* _What to produce_:
Although pictures appear in the entries below, leave them out and print exactly the lines from the first line through the line containing "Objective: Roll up".

++++++

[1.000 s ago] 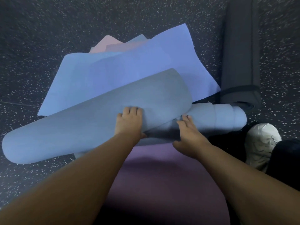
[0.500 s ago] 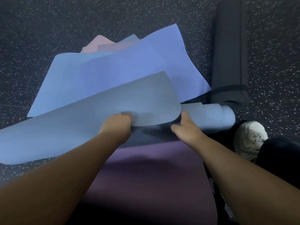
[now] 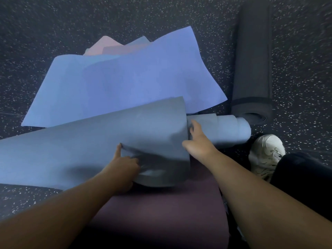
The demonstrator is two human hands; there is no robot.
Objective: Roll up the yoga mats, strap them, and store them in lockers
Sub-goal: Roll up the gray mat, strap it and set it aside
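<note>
A grey-blue yoga mat (image 3: 80, 150) lies across the floor in front of me, half unrolled. Its rolled core (image 3: 231, 130) sticks out to the right, and its broad loose flap curves over toward me. My left hand (image 3: 124, 164) pinches the flap's near edge, thumb on top and fingers tucked under. My right hand (image 3: 197, 141) holds the flap's right edge, its fingers reaching in beside the core. A dark purple mat (image 3: 161, 209) lies flat under the flap and my arms.
A violet-blue mat (image 3: 125, 83) lies crumpled behind, over a pink mat (image 3: 107, 45). A black rolled mat (image 3: 251, 60) with a strap (image 3: 251, 101) lies at right. My white shoe (image 3: 265, 153) and dark trouser leg (image 3: 305, 180) are right. The floor (image 3: 53, 24) is dark speckled rubber.
The flap has been drawn toward me and now hangs over the purple mat. My left hand went from lying on top of it to pinching its near edge; my right hand shifted to its right edge.
</note>
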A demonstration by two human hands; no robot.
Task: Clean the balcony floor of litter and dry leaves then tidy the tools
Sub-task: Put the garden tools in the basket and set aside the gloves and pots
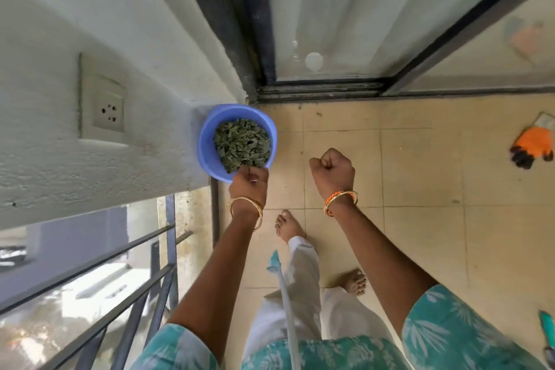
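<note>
Blue bowl (207,141), filled with dry leaves (242,145), held at the wall corner beside the door track (318,90): the left hand (248,186) takes its near rim in a narrow pinch grip, probably carrying the gathered litter off the floor (420,177). Right hand (332,171), just right of the bowl, is a tight fist holding nothing visible, likely kept clear for balance. Well right of the bowl lies an orange glove (534,144), and far below-right a green tool (547,330), both still to tidy.
</note>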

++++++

* _Finished task_:
[1.000 s ago] 
[0.500 s ago] 
[now] 
The demonstrator is two human hands; there is no robot.
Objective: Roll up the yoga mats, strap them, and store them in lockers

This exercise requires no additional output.